Why it matters for ER+ patients
Shows that real HR+/HER2− metastatic patients have safely received HCQ on top of palbociclib + letrozole, at a defined daily dose, with early signs that this strategy can be taken forward into larger trials aimed at hitting autophagy‑supported survival.
2. Chloroquine + taxane chemotherapy (locally advanced / metastatic, phase II)
This study isn’t ER‑only, but it is one of the clearest human examples of adding an autophagy‑blocking drug to chemotherapy in advanced breast cancer.
Table:
Trial title & link
A Phase II Study of the Efficacy and Safety of Chloroquine in Combination With Taxane or Taxane‑Like Chemotherapy in Patients With Advanced or Metastatic Breast Cancer (2020). URL: https://pmc.ncbi.nlm.nih.gov/articles/PMC8300878
Setting
Human phase II trial in locally advanced or metastatic breast cancer (mixed subtypes, including ER+), previously treated with anthracycline‑based chemotherapy. Chloroquine was added to taxane or taxane‑like chemotherapy.

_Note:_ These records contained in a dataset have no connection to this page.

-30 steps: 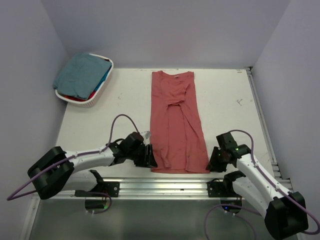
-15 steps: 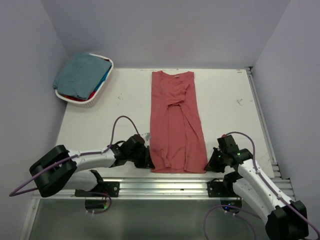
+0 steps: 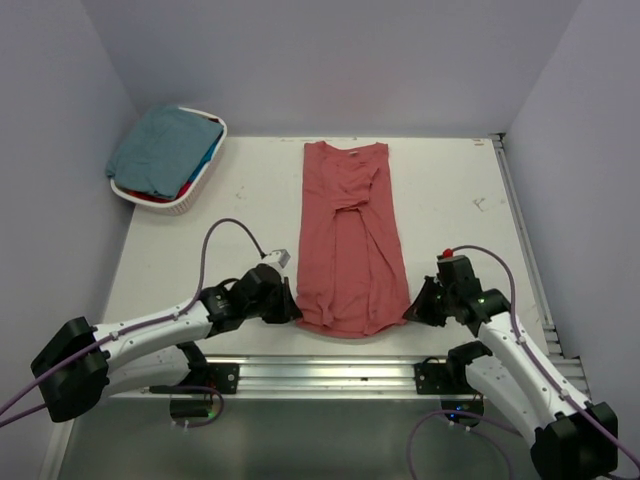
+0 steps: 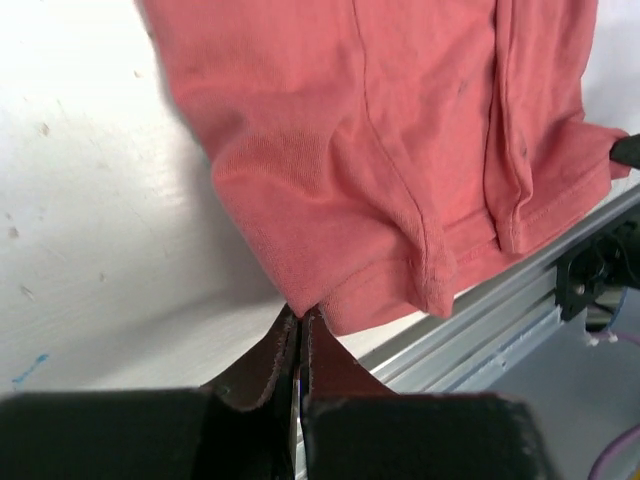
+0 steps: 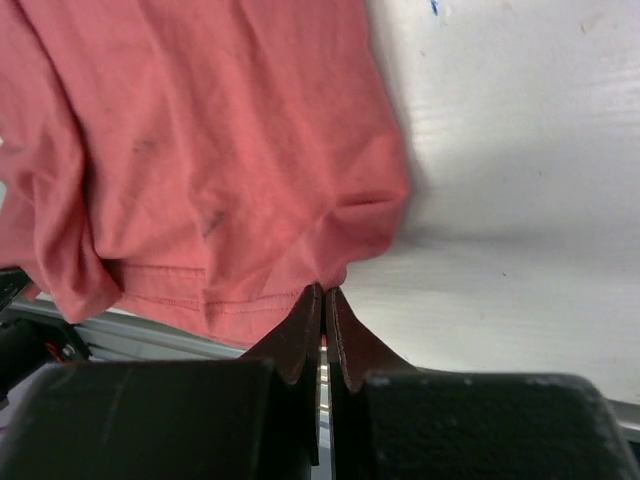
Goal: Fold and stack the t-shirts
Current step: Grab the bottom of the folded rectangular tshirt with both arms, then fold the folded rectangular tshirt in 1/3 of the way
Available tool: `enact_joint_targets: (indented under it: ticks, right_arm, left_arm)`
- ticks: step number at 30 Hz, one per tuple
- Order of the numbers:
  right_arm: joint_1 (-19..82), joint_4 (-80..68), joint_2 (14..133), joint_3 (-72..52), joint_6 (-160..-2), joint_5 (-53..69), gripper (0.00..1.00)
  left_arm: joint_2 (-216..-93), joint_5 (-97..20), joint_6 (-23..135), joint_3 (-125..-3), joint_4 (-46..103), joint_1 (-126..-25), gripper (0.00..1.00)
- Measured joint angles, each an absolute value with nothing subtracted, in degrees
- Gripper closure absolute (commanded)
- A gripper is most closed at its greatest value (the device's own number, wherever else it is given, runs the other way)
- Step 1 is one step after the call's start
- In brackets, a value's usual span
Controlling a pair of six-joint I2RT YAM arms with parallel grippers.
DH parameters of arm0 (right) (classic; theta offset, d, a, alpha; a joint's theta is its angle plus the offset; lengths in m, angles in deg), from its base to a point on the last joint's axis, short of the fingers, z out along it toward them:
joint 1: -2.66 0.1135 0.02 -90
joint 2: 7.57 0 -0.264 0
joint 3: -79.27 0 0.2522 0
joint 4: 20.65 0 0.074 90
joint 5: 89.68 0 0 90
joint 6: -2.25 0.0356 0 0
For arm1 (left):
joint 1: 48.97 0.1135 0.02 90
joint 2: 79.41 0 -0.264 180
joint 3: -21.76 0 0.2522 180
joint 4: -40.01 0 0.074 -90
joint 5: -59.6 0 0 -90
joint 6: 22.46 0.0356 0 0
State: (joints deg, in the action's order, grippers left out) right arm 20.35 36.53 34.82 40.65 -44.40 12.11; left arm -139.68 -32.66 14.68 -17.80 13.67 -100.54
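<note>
The brick-red t-shirt [image 3: 347, 235] lies lengthwise on the white table, sleeves folded in, collar at the far end. My left gripper [image 3: 292, 312] is shut on its near left hem corner, seen pinched in the left wrist view [image 4: 300, 308]. My right gripper [image 3: 410, 314] is shut on the near right hem corner, seen in the right wrist view [image 5: 323, 288]. Both corners are lifted off the table and the hem [image 4: 440, 270] sags between them. A muted teal t-shirt [image 3: 160, 148] lies in the basket over bits of bright blue and red cloth.
The white oval basket [image 3: 190, 196] stands at the far left corner of the table. The metal rail [image 3: 330, 368] runs along the near edge just below the lifted hem. Grey walls close in the back and both sides.
Both grippers have risen and moved away from the near edge with the hem corners. The hem has come off the table and drawn back from the rail.
</note>
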Motion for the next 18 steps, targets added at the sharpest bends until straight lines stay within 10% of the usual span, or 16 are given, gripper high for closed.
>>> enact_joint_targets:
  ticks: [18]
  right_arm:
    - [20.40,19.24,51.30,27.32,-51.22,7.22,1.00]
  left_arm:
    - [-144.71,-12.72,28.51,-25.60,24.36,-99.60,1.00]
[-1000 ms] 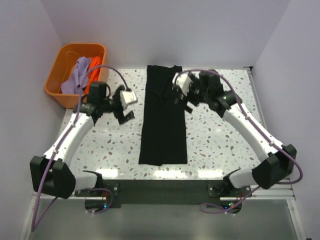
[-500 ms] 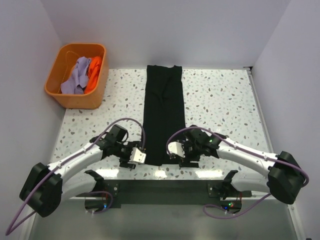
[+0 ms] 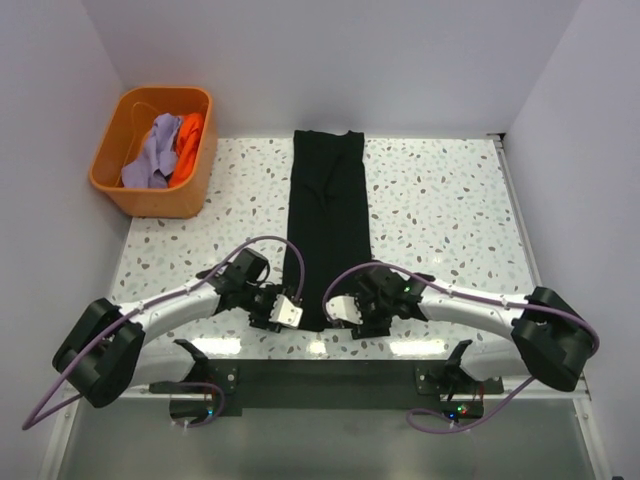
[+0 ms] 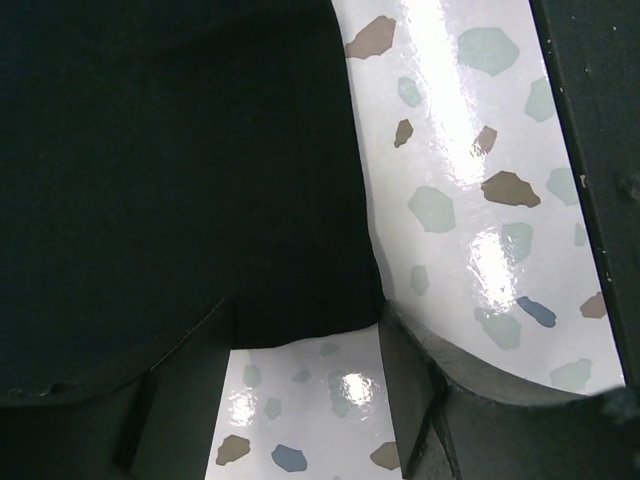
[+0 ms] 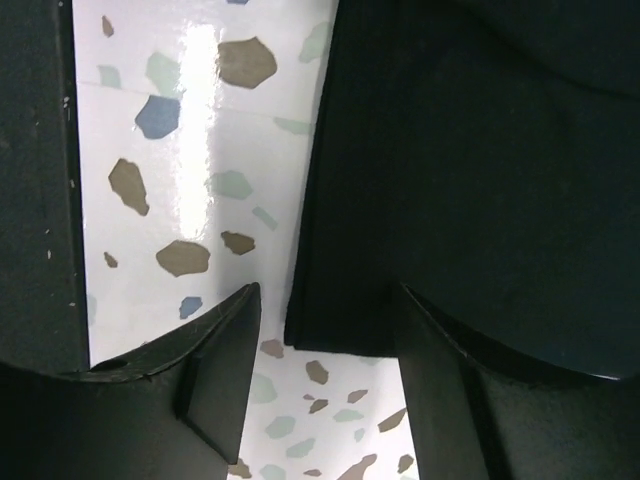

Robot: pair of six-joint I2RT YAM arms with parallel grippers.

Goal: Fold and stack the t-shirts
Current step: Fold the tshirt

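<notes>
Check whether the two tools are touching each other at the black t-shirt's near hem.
Apart. The top view shows the left tool and right tool at opposite near corners of the black t-shirt, cloth visible between them.

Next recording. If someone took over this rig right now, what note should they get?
Left hand: open, straddling the black t-shirt at its near-left corner.
Right hand: open, straddling the near-right corner.
Black t-shirt: flat on the table, folded into a long narrow strip.
Lavender t-shirt and orange t-shirt: in the orange tub.
Done: lengthwise folds.
Left: grip the corners, fold the strip across, then fold and stack the other two.
</notes>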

Who went on study (intake)
31 patients with advanced or metastatic breast cancer refractory to anthracycline; eligible for docetaxel, paclitaxel, nab‑paclitaxel or ixabepilone. ER status varied but included ER‑positive patients.
What they actually gave
Chloroquine 250 mg/day orally, started with and continued during taxane or taxane‑like chemotherapy (standard dosing of the taxane agent).
Key findings
Overall response rate (CR + PR) was 45%, significantly higher than the 30% expected with taxane alone in this setting (P = 0.03). Treatment was generally well tolerated, with about 13% of patients experiencing grade ≥3 adverse events; toxicity was consistent with expected taxane effects.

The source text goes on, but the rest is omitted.